Second, I think any evaluation of Howard’s decision to support the US in Iraq must look beyond 9/11. The Iraq decision fits a pattern stretching back to the early 1980s, in which Australia has repeatedly used small deployments to support US operations in the Gulf as a demonstration of our alliance credentials. Iraq and Afghanistan are I think best understood as simply the latest in a long line of such deployments, which in general have proved to be very cost-effective forms of alliance-management; for very little effort we have garnered a reputation as a very reliable ally. That is what Howard wanted to do again. But of course Iraq proved to be different.

Third, there is the fascinating question of what could Australia have done other than say ‘yes’. I find it hard to imagine any Australian government, Labor or Liberal, giving the US a flat ‘no’ when it asked for support under those circumstances. But a lot of good policy can be found in the space between ‘yes’ and ‘no’. I think that if an Australian government had started to ask questions about Iraq — the sort of questions that many people were asking at the time, and which everyone now agrees should have been the centre of attention — then we might have helped slow the slide to the invasion.

The Administration was not unanimous on the initiative, and especially if we had sown doubts in Whitehall, then probing questions from two valued allies just might have tipped the balance in Washington. But the opportunity to ask questions was lost very early. I said before that Howard almost always took carefully-considered decisions. The one exception was his rush, in early 2002, to pledge in-principle support for Bush’s plans for Iraq, before he’d understood just how different Iraq would be from anything the US had done in the Gulf previously. This was a major failure of judgement, though to be fair it was one shared by many other people.

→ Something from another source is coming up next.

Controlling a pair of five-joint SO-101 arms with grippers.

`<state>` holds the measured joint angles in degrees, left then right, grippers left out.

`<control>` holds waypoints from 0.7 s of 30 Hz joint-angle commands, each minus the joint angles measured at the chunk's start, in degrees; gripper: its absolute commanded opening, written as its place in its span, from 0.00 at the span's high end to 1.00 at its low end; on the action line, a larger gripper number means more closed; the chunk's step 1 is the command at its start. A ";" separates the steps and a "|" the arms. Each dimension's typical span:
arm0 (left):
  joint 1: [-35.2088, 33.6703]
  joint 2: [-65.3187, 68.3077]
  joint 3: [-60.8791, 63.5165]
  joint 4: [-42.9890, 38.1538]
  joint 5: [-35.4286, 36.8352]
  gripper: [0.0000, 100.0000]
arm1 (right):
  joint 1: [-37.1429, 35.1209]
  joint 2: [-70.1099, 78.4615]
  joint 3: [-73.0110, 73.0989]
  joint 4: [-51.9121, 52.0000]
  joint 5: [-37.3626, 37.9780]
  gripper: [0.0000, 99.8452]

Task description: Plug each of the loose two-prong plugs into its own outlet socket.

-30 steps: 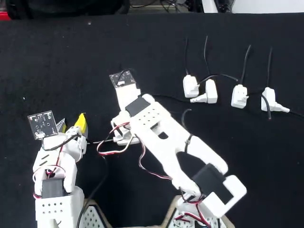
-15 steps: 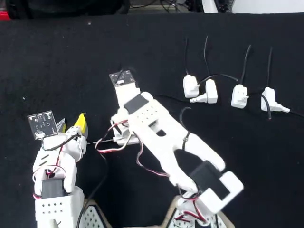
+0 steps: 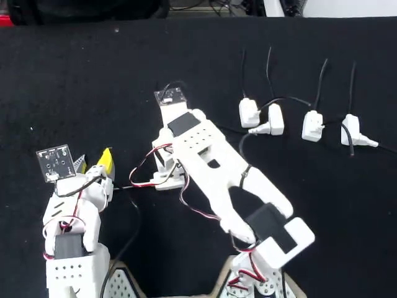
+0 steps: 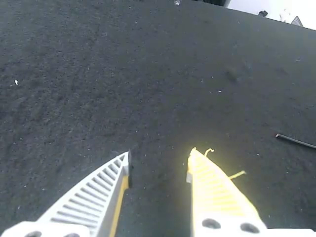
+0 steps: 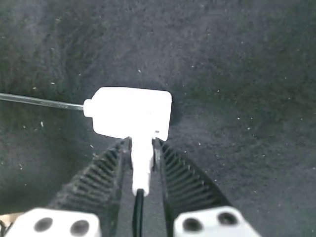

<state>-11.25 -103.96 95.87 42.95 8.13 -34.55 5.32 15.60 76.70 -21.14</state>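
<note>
**Right wrist view: right tool (image 5: 141, 142) clamped on plug (image 5: 141, 168), plug end against socket (image 5: 132, 112)**

Right tool: both dark ribbed fingers (image 5: 106, 173) press on the sides of the plug's narrow white body. A black cord (image 5: 139, 207) runs back between the fingers. The plug end touches the socket's long side; can't tell if the prongs are seated. The socket is a rounded white block lying flat on the black desk (image 5: 247, 74), with a thin cord (image 5: 39, 101) leaving one short end.

High view: the right arm (image 3: 211, 167) runs from 6 o'clock up toward 11 o'clock of centre. Plug and socket are hidden under it. A black cord loop (image 3: 243, 144) comes out beside the arm on its 3 o'clock side.

The left arm (image 3: 74, 217) sits at 7 o'clock. The left tool (image 3: 93, 162) points to 12, with one white and one yellow finger standing apart over the desk cloth.

Four white corded blocks (image 3: 312, 126) lie in a row at 1–2 o'clock on the desk, well apart from both tools. Two of them have a narrow white stub (image 3: 254, 131) touching one side.
</note>
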 commanded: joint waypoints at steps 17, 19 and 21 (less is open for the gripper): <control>-0.40 -0.44 -1.19 -1.23 0.00 0.80 | -2.81 2.59 -5.49 1.67 -0.09 0.99; -0.40 -0.44 -1.19 -1.23 0.00 0.80 | -3.87 3.38 -5.67 0.62 -0.44 0.99; -0.40 -0.44 -1.19 -1.23 0.00 0.80 | -3.87 4.00 -5.67 -0.79 -0.53 0.99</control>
<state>-11.25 -103.96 95.87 42.95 8.13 -37.10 8.84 11.91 77.67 -21.14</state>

Finally, Graeme, I must correct you on the actual substance of the ANZUS Treaty. You say, as many others do, that ANZUS only entails an obligation to consult. Not true. Article three commits the parties to consult, but the guts of the treaty is here in article four:

Each Party recognizes that an armed attack in the Pacific Area on any of the Parties would be dangerous to its own peace and safety and declares that it would act to meet the common danger in accordance with its constitutional processes.

That is not as strong as NATO’s article five, but it has still always read to me as a commitment to action.